(TASK ITEM): Each record beneath this line should be returned exactly as it is.

Records from a dataset:

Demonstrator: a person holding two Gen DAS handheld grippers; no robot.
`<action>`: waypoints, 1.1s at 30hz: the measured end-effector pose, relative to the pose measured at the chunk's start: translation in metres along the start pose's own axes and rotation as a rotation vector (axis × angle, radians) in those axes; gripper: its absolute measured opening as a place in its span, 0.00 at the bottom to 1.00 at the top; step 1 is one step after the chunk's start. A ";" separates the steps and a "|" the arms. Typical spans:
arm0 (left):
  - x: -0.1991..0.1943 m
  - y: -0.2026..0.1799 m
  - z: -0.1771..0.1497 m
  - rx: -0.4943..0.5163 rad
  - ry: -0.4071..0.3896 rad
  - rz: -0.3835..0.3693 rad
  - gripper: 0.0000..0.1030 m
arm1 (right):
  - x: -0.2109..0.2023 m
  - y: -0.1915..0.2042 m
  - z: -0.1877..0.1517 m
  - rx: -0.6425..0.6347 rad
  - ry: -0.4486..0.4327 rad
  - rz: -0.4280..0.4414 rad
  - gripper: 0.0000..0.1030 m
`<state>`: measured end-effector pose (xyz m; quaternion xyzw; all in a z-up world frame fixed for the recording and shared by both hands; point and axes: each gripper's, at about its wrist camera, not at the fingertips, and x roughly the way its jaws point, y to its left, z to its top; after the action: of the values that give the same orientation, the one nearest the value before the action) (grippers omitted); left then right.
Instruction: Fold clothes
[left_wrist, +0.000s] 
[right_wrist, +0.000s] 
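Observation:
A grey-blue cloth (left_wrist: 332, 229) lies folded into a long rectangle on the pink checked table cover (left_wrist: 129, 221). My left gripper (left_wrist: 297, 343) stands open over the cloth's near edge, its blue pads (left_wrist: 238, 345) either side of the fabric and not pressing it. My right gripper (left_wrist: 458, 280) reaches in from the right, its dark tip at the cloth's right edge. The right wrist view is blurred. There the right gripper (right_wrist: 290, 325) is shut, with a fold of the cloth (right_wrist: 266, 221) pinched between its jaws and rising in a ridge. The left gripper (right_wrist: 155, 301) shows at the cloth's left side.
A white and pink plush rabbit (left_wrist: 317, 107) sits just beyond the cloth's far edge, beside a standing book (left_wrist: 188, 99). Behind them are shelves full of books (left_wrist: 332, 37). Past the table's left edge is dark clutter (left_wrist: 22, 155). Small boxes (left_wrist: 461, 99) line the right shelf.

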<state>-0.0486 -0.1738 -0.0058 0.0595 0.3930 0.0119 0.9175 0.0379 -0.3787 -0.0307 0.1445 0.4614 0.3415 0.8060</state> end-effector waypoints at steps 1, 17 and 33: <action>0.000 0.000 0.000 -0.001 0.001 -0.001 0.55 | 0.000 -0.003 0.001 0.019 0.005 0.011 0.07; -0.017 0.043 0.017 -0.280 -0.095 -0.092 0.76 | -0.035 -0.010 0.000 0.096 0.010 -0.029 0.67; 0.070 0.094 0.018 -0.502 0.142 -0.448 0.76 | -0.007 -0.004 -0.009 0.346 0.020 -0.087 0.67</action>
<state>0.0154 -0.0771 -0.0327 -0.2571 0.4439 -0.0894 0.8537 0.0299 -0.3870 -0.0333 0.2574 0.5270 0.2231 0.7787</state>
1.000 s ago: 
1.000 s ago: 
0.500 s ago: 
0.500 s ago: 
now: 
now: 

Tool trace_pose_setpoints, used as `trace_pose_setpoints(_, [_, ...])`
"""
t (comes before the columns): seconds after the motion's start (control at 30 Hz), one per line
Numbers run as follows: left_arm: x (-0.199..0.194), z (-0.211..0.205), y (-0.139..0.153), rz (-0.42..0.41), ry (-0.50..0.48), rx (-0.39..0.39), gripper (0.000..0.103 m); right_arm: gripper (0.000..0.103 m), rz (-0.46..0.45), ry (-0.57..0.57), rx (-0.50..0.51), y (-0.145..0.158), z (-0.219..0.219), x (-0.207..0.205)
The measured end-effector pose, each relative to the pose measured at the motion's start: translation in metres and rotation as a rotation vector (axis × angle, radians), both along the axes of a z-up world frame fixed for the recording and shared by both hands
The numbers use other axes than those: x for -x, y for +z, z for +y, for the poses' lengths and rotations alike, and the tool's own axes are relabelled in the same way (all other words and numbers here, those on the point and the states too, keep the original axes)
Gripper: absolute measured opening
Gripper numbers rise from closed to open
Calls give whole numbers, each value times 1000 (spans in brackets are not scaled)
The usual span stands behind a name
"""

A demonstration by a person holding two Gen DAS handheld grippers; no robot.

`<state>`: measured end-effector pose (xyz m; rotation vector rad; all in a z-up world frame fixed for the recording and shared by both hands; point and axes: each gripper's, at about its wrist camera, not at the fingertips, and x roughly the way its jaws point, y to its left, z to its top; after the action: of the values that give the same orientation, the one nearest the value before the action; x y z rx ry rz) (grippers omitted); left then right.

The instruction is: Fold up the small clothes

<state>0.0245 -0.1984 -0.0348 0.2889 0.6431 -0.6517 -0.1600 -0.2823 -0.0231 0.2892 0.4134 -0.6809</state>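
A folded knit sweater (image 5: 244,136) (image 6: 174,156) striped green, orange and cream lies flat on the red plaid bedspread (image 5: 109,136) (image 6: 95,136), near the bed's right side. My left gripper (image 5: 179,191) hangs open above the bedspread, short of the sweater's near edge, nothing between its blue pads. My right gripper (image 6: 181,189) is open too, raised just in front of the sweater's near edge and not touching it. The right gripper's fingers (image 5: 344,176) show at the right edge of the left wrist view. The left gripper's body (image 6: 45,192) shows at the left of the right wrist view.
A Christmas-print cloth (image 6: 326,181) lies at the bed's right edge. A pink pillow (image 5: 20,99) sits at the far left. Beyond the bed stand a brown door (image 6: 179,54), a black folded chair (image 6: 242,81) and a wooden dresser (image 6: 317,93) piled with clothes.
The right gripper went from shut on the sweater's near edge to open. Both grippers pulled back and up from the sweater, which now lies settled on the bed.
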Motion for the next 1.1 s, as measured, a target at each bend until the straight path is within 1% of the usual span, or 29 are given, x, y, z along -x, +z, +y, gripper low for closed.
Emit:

(RESPONSE BOX):
Demonstrator: a person holding two Gen DAS handheld grippers; no robot.
`<action>`: waypoints, 1.1s at 30hz: the measured end-effector pose, relative to the pose measured at the chunk's start: translation in metres along the start pose's own axes and rotation as a rotation vector (axis × angle, radians) in those axes; gripper: its absolute measured opening as a place in its span, 0.00 at the bottom to 1.00 at the top; step 1 is one step after the chunk's start. A ";" separates the steps and a "|" the arms. Typical spans:
arm0 (left):
  - x: -0.1991..0.1943 m
  - y: -0.2026..0.1799 m
  - z: -0.1771..0.1497 m
  - rx: -0.4943..0.5163 rad
  - ry: -0.4071..0.3896 rad
  - rz: -0.3835..0.3693 rad
  - gripper: 0.0000..0.1030 m
arm1 (right):
  - x: -0.2109..0.2023 m
  - y: -0.1915..0.2042 m
  - z: -0.1877..0.1517 m
  - rx: -0.6425..0.6347 rad
  - ry: -0.4486..0.4327 rad
  - rz: -0.4280..0.4414 rad
  - gripper: 0.0000..0.1030 m
`<state>`: measured end-effector pose (xyz m; quaternion xyzw; all in a z-up world frame fixed for the recording and shared by both hands; point and axes: each gripper's, at about its wrist camera, not at the fingertips, and x roughly the way its jaws point, y to its left, z to its top; after the action: of the values that give the same orientation, the one nearest the value before the action) (grippers omitted); left then right.
Instruction: Fold clothes
[left_wrist, +0.000s] 
[right_wrist, +0.000s] 
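Observation:
A grey-blue cloth (left_wrist: 332, 229) lies folded into a long rectangle on the pink checked table cover (left_wrist: 129, 221). My left gripper (left_wrist: 297, 343) stands open over the cloth's near edge, its blue pads (left_wrist: 238, 345) either side of the fabric and not pressing it. My right gripper (left_wrist: 458, 280) reaches in from the right, its dark tip at the cloth's right edge. The right wrist view is blurred. There the right gripper (right_wrist: 290, 325) is shut, with a fold of the cloth (right_wrist: 266, 221) pinched between its jaws and rising in a ridge. The left gripper (right_wrist: 155, 301) shows at the cloth's left side.
A white and pink plush rabbit (left_wrist: 317, 107) sits just beyond the cloth's far edge, beside a standing book (left_wrist: 188, 99). Behind them are shelves full of books (left_wrist: 332, 37). Past the table's left edge is dark clutter (left_wrist: 22, 155). Small boxes (left_wrist: 461, 99) line the right shelf.
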
<state>-0.0486 -0.1738 -0.0058 0.0595 0.3930 0.0119 0.9175 0.0379 -0.3787 -0.0307 0.1445 0.4614 0.3415 0.8060</state> end-effector waypoints at steps 1, 17 and 33: <action>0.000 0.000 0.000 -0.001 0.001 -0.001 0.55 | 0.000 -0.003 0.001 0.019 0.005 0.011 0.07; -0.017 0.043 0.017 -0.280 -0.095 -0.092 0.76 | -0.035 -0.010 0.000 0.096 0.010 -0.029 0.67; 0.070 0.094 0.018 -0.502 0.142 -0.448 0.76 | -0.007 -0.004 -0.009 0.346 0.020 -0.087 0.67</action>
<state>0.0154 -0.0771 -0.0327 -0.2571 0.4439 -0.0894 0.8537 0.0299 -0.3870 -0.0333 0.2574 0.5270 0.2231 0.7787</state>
1.000 s ago: 
1.000 s ago: 
0.500 s ago: 
0.500 s ago: 
now: 
now: 

Tool trace_pose_setpoints, used as `trace_pose_setpoints(_, [_, ...])`
"""
t (comes before the columns): seconds after the motion's start (control at 30 Hz), one per line
Numbers run as follows: left_arm: x (-0.199..0.194), z (-0.211..0.205), y (-0.139..0.153), rz (-0.42..0.41), ry (-0.50..0.48), rx (-0.39..0.39), gripper (0.000..0.103 m); right_arm: gripper (0.000..0.103 m), rz (-0.46..0.45), ry (-0.57..0.57), rx (-0.50..0.51), y (-0.145..0.158), z (-0.219..0.219), x (-0.207..0.205)
The measured end-effector pose, each relative to the pose measured at the motion's start: translation in metres and rotation as a rotation vector (axis × angle, radians), both along the axes of a z-up world frame fixed for the recording and shared by both hands
The numbers use other axes than those: x for -x, y for +z, z for +y, for the poses' lengths and rotations alike, and the tool's own axes are relabelled in the same way (all other words and numbers here, those on the point and the states too, keep the original axes)
Gripper: absolute measured opening
Gripper numbers rise from closed to open
Calls give whole numbers, each value times 1000 (spans in brackets are not scaled)
The usual span stands behind a name
"""

A demonstration by a person holding two Gen DAS handheld grippers; no robot.

`<state>`: measured end-effector pose (xyz m; rotation vector rad; all in a z-up world frame fixed for the recording and shared by both hands; point and axes: each gripper's, at about its wrist camera, not at the fingertips, and x roughly the way its jaws point, y to its left, z to its top; after the action: of the values that give the same orientation, the one nearest the value before the action; x y z rx ry rz) (grippers omitted); left then right.

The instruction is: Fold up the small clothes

<state>0.0245 -0.1984 -0.0348 0.2889 0.6431 -0.6517 -0.1600 -0.2823 -0.0231 0.2892 0.4134 -0.6809</state>
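A folded knit sweater (image 5: 244,136) (image 6: 174,156) striped green, orange and cream lies flat on the red plaid bedspread (image 5: 109,136) (image 6: 95,136), near the bed's right side. My left gripper (image 5: 179,191) hangs open above the bedspread, short of the sweater's near edge, nothing between its blue pads. My right gripper (image 6: 181,189) is open too, raised just in front of the sweater's near edge and not touching it. The right gripper's fingers (image 5: 344,176) show at the right edge of the left wrist view. The left gripper's body (image 6: 45,192) shows at the left of the right wrist view.
A Christmas-print cloth (image 6: 326,181) lies at the bed's right edge. A pink pillow (image 5: 20,99) sits at the far left. Beyond the bed stand a brown door (image 6: 179,54), a black folded chair (image 6: 242,81) and a wooden dresser (image 6: 317,93) piled with clothes.
The right gripper went from shut on the sweater's near edge to open. Both grippers pulled back and up from the sweater, which now lies settled on the bed.
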Motion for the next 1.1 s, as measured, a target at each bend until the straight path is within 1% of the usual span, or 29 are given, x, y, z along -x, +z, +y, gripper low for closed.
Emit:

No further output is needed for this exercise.